## [Exercise directions]
Every line of the data below that holds the string "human" needs to be reported.

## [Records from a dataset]
•••
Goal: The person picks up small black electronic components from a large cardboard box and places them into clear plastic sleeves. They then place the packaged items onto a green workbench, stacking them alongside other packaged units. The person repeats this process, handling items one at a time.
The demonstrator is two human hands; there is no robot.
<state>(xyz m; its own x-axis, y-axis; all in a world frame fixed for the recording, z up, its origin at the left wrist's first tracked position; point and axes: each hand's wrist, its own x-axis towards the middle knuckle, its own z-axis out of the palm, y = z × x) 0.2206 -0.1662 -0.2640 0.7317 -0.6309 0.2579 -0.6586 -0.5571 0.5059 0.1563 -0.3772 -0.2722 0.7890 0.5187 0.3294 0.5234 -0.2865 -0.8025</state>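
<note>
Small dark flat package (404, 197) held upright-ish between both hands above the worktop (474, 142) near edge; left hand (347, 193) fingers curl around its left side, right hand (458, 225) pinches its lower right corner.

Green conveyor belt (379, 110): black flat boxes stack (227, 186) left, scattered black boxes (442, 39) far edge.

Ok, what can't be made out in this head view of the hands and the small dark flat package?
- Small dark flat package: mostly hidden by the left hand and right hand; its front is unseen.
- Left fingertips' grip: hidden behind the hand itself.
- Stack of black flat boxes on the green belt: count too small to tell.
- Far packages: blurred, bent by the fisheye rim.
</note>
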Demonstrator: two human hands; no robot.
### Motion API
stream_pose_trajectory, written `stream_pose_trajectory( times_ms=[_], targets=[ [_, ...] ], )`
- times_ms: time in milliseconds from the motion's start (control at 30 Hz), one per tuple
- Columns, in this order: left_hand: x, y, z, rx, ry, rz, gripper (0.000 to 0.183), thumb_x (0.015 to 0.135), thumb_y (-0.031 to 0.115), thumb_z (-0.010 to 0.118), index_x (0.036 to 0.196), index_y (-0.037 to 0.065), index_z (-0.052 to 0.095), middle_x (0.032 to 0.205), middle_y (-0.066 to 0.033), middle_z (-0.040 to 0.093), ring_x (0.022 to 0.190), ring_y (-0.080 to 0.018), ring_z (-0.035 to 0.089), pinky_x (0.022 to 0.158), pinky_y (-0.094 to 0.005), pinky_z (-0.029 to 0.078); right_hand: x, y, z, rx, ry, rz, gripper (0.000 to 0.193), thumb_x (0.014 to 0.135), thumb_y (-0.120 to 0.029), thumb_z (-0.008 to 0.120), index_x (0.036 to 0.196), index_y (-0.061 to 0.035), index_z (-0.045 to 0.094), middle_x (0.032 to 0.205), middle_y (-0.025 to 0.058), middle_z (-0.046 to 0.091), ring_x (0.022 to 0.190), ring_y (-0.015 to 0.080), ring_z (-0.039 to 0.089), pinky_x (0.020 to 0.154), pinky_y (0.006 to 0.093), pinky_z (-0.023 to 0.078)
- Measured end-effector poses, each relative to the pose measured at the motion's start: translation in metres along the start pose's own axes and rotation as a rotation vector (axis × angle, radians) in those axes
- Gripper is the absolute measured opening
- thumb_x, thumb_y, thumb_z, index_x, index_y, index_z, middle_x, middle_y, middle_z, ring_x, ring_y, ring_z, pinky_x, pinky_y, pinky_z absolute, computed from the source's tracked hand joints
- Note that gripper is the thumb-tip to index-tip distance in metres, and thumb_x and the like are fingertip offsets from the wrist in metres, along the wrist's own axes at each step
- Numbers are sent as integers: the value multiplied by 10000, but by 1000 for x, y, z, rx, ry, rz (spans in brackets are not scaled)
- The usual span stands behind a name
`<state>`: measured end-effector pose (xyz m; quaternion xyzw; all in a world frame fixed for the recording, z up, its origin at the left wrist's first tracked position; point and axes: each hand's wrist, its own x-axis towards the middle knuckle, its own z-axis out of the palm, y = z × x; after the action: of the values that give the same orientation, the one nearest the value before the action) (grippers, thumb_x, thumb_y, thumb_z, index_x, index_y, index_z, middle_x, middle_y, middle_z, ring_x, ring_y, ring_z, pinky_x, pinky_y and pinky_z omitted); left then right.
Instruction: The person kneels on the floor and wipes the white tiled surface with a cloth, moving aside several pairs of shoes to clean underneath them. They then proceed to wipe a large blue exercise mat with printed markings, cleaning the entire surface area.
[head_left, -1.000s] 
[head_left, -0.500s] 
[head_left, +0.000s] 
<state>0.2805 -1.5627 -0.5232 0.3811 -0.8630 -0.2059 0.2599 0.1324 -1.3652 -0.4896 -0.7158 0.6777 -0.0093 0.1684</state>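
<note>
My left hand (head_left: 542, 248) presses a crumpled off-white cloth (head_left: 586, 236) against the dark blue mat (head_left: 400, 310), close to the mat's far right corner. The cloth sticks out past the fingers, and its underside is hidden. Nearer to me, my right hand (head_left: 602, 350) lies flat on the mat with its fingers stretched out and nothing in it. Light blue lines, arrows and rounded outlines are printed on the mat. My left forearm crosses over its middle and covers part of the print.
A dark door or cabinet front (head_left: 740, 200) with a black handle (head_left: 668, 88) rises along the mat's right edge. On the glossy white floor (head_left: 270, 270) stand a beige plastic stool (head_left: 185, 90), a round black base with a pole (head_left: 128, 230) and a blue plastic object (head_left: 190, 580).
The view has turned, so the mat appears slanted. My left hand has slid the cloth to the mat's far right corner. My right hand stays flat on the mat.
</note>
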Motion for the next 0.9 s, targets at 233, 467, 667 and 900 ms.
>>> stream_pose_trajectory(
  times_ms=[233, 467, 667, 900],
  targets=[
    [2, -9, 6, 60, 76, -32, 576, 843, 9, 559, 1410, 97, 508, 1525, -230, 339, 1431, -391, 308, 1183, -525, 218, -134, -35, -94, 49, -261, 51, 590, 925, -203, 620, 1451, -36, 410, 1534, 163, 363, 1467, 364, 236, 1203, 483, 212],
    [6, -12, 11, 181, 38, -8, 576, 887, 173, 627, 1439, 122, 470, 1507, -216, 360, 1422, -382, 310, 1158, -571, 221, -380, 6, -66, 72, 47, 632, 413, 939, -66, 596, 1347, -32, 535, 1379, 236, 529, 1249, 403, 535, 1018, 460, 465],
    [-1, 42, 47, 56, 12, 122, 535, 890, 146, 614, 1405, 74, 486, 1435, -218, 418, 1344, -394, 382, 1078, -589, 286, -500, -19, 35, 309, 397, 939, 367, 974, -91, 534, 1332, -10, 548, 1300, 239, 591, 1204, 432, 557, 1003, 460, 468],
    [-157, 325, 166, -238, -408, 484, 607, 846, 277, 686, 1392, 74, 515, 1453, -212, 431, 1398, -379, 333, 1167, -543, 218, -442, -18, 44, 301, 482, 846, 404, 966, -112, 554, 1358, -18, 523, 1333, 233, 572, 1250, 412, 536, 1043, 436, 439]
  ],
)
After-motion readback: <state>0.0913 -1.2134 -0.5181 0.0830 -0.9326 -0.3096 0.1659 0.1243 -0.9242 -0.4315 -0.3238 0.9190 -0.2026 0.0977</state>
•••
## [Solution for this problem]
The demonstrator is two human hands; there is no robot.
Demonstrator: two human hands; no robot.

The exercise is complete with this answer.